To die from joint pain or suffocate from a stench is a difficult choice, do you think?
3. Tobacco enema as a rescue of drowning
This brutal treatment was used in the 19th century, mainly for the reanimation of drowned people. The idea of a “saving enema” was that heated tobacco smoke would reach the lungs, remove excess moisture, and help restore breathing. And the nicotine in tobacco will make the heart beat fast and hard.

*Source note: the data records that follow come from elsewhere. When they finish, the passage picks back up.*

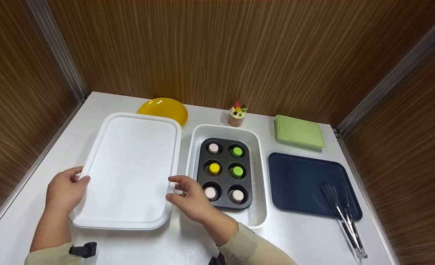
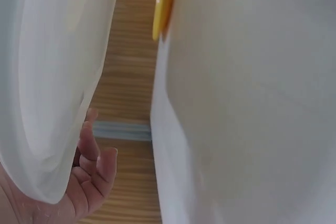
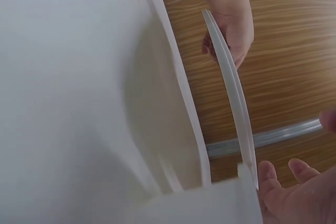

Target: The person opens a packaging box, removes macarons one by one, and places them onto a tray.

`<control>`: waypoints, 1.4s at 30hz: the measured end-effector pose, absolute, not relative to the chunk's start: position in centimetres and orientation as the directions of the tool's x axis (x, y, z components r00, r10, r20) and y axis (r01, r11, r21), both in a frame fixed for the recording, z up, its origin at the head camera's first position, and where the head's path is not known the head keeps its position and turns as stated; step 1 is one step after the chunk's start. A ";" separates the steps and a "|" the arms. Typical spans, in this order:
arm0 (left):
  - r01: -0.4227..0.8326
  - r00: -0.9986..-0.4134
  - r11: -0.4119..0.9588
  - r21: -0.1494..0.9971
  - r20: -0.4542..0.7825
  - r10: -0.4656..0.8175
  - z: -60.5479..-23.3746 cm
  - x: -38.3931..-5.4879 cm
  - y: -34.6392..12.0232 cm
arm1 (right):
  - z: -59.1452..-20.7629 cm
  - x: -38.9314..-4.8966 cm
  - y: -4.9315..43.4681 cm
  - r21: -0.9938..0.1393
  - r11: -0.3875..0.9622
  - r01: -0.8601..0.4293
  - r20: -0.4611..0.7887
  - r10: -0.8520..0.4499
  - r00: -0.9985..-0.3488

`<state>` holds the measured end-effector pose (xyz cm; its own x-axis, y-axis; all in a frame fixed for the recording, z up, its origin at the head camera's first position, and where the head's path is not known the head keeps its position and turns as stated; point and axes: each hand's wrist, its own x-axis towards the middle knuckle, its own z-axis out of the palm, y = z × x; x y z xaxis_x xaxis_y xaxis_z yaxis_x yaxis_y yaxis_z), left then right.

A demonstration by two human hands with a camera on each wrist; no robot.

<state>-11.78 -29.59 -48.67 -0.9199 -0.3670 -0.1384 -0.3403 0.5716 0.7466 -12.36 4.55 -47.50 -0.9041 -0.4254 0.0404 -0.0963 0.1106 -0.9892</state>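
A large white rectangular lid point(image 1: 132, 169) is held raised over the left part of the table, its shadow beneath it. My left hand point(image 1: 64, 189) grips its left edge, thumb on top. In the left wrist view, the fingers point(image 2: 97, 169) curl under the rim. My right hand point(image 1: 191, 198) holds the lid's right edge between thumb and fingers. Edge-on in the right wrist view, the lid point(image 3: 235, 87) spans between both hands. Right of it stands an uncovered white container point(image 1: 262, 176), holding a dark muffin tin point(image 1: 225, 178) with white, green and yellow pieces in its cups.
A yellow plate point(image 1: 165, 108) lies behind the lid, partly covered by it. At the back are a fruit-topped dessert cup point(image 1: 236, 117) and a green box point(image 1: 300, 131). On the right, a navy tray point(image 1: 298, 184) bears metal utensils point(image 1: 346, 221). Wooden panels point(image 1: 217, 55) enclose the table.
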 end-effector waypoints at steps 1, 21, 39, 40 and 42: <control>-0.349 -0.918 0.569 0.745 -0.150 -0.367 -48.9 -11.7 -29.9 | -47.6 -12.2 4.2 -0.989 0.119 -0.088 0.029 -0.425 -0.905; -0.436 -0.896 0.588 0.681 -0.266 -0.356 -51.7 -11.5 -32.8 | -49.1 -9.9 0.4 -0.966 0.258 0.031 -0.147 -0.446 -0.883; -0.445 -0.894 0.634 0.632 -0.265 -0.362 -53.3 -12.6 -32.3 | -50.6 -10.5 -1.7 -0.898 0.439 0.022 -0.205 -0.374 -0.905; -0.444 -0.894 0.640 0.627 -0.261 -0.364 -53.2 -12.7 -32.3 | -50.6 -10.6 -1.9 -0.894 0.447 0.030 -0.214 -0.368 -0.905; -0.444 -0.894 0.656 0.611 -0.254 -0.368 -53.2 -12.9 -32.2 | -50.6 -10.7 -2.1 -0.885 0.463 0.042 -0.229 -0.357 -0.905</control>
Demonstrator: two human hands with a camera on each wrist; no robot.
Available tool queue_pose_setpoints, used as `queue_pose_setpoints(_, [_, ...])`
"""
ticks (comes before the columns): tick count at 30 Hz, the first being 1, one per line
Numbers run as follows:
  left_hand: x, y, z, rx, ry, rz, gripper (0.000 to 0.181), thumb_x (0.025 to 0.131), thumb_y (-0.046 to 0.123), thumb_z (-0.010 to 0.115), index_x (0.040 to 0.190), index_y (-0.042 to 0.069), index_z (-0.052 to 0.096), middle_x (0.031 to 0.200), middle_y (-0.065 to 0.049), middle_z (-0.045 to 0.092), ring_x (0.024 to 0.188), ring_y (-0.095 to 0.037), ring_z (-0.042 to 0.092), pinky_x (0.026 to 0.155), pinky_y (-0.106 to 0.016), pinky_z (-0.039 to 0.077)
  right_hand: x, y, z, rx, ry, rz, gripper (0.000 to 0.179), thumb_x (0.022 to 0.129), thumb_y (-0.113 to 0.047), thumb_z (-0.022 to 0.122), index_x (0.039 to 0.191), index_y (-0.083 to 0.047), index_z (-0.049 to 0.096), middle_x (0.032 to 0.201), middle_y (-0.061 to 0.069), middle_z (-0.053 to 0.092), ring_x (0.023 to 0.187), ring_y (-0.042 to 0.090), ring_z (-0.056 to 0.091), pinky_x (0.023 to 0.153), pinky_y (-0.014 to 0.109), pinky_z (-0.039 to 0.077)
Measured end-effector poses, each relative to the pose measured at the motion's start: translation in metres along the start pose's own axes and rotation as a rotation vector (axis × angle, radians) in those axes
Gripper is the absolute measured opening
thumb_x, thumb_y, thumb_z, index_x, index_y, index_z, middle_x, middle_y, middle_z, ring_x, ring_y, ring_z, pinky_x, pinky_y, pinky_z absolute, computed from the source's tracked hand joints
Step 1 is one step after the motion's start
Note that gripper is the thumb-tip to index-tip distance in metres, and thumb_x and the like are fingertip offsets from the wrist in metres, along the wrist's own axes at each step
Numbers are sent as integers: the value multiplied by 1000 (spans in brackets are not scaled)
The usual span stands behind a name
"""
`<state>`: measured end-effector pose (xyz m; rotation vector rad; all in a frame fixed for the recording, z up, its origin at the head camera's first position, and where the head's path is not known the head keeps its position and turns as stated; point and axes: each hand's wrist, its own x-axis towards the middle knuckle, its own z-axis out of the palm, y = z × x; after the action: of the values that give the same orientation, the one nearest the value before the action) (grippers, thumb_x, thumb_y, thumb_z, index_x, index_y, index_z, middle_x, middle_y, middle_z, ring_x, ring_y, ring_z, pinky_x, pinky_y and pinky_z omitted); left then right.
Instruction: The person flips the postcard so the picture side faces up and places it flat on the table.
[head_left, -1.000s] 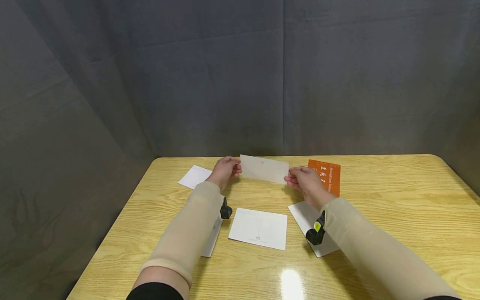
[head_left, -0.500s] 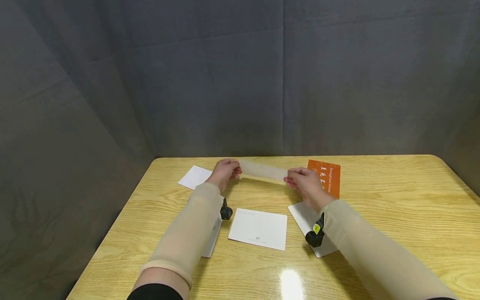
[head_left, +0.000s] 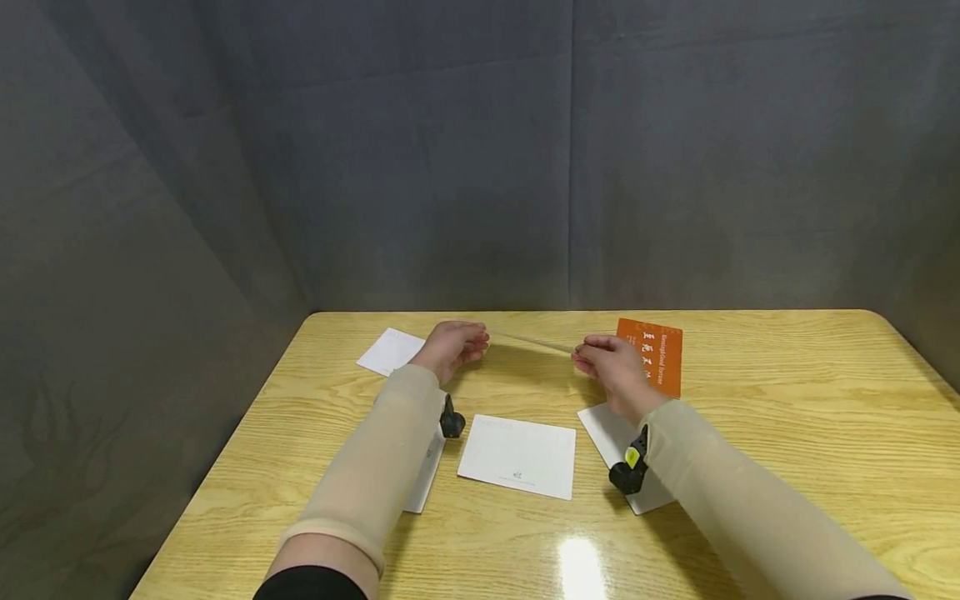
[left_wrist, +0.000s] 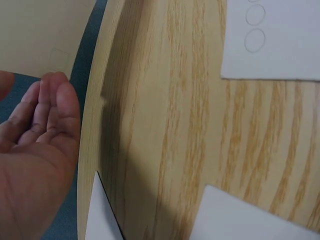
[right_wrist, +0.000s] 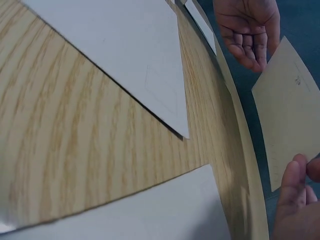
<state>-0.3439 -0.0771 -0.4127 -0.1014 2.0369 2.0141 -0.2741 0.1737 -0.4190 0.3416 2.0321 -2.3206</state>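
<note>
A pale card [head_left: 532,341], nearly edge-on in the head view, is held above the far part of the table between both hands. My left hand [head_left: 452,348] pinches its left end and my right hand [head_left: 615,371] pinches the right end. The right wrist view shows the broad face of the card [right_wrist: 287,110], with a small printed mark near one edge. Beneath and nearer lies a white card [head_left: 517,458] with a small emblem. An orange card [head_left: 667,358] with white lettering lies behind my right hand, which partly covers it.
On the wooden table [head_left: 787,433], a white card [head_left: 390,350] lies at the back left. Two more, a left card [head_left: 426,475] and a right card [head_left: 606,429], are partly hidden by my forearms. A grey curtain [head_left: 420,167] hangs behind the table.
The held card has tipped from showing its face to nearly edge-on in the head view. My left hand has shifted slightly down and right; the cards on the table have stayed put.
</note>
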Motion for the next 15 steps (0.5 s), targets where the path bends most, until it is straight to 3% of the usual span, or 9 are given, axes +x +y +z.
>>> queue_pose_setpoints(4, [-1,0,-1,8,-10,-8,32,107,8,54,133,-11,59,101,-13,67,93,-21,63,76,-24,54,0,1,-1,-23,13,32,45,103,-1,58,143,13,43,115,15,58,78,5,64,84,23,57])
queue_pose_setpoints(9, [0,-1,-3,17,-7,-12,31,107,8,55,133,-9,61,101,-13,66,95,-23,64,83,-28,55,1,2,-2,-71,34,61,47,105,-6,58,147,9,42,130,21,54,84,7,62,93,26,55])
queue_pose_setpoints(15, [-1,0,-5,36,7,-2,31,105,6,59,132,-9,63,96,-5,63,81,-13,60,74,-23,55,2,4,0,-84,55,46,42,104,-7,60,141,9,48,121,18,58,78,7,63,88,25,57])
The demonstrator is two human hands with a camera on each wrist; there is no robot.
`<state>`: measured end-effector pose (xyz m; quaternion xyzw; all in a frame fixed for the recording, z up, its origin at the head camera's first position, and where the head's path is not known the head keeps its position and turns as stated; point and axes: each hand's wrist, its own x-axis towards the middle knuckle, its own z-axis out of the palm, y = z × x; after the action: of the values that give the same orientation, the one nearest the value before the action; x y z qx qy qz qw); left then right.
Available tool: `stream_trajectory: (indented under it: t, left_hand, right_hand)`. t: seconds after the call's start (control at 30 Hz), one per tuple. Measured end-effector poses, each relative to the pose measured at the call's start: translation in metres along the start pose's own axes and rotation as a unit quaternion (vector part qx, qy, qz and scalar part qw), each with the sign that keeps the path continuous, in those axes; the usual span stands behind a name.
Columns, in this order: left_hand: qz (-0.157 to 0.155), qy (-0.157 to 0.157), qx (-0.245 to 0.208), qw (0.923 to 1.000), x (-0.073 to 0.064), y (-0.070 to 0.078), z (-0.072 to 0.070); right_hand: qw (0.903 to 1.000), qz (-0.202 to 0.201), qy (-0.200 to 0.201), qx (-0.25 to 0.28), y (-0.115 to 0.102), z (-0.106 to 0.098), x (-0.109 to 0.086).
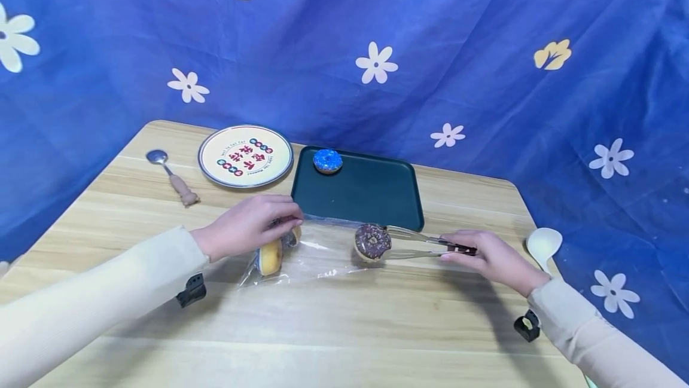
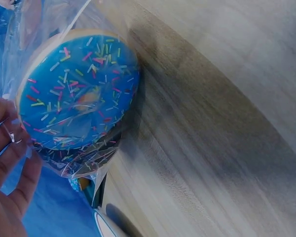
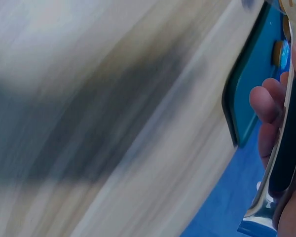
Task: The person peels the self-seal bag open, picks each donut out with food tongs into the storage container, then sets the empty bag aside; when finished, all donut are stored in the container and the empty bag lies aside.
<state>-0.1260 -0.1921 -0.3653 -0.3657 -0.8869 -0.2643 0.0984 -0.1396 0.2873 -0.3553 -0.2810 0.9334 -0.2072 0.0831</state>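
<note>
My left hand [image 1: 253,226] pinches the film of a clear plastic bag [image 1: 323,253] over the table. Inside the bag are a blue-iced doughnut with coloured sprinkles [image 2: 79,89] and a dark-iced doughnut [image 2: 81,160] partly behind it. My right hand [image 1: 487,253] grips metal tongs [image 1: 411,235] with dark handles. Between the tongs' tips is a chocolate-iced doughnut [image 1: 372,241] with sprinkles, overlapping the bag's right end in the head view. In the right wrist view the fingers wrap round the tongs' handle [image 3: 291,133].
Behind the bag lies a dark green tray [image 1: 371,191] bearing a blue doughnut [image 1: 327,161]. A printed white plate [image 1: 215,155] stands at the back left, beside a spoon [image 1: 180,185]. A white ladle [image 1: 543,244] lies at the table's right edge. Blue cloth [image 1: 323,47] hangs behind.
</note>
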Motion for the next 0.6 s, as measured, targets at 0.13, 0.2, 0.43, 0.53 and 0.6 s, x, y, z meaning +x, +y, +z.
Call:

On the London embankments even hung the equipment necessary for a tobacco enema, which was kindly provided to the citizens by the Royal Humane Society. Master classes were also held with the involvement of living citizens and city dwellers.
2. Severe starvation from aortic aneurysm
At the beginning of the 20th century, doctors tried to treat aortic aneurysm, reducing the strength with which the heart pumped blood. One of the dubious regimens used to achieve this was known as the Tuffnell Diet.
Its description can be found in the medical texts of 1901:
- two ounces of bread and butter and two ounces of milk for breakfast,
- three ounces of meat and four ounces of milk or red wine for lunch,
- two ounces of bread with two ounces of milk for dinner.
An ounce is 28.3 grams. We don’t know if such a treatment method helped a lot, but that after it was savagely hungry is undoubtedly.
1. Parts of corpses as a cure for epilepsy and other diseases
The phrase “you are what you eat” can sound quite ominous if you remember that for hundreds of years, until the 1890s, human corpses served as an ingredient in various medicines. Perhaps the use of these drugs was not the most dangerous method of treating various diseases, but certainly the most vile.
The most common components of cadaveric drugs were blood, fat, bones, and flesh. Many executioners received orders for parts of the body of the criminal sentenced to death. And in 1664, even the book “The Complete Book of Chemistry” was published, which described in detail which corpse is better to use for the preparation of health remedies, and what needs to be done with it.
One of the most popular drugs of the time was made from smuggled Egyptian mummies. Powdered mummified residues were used to treat epileptic seizures, bruising, and hemorrhage.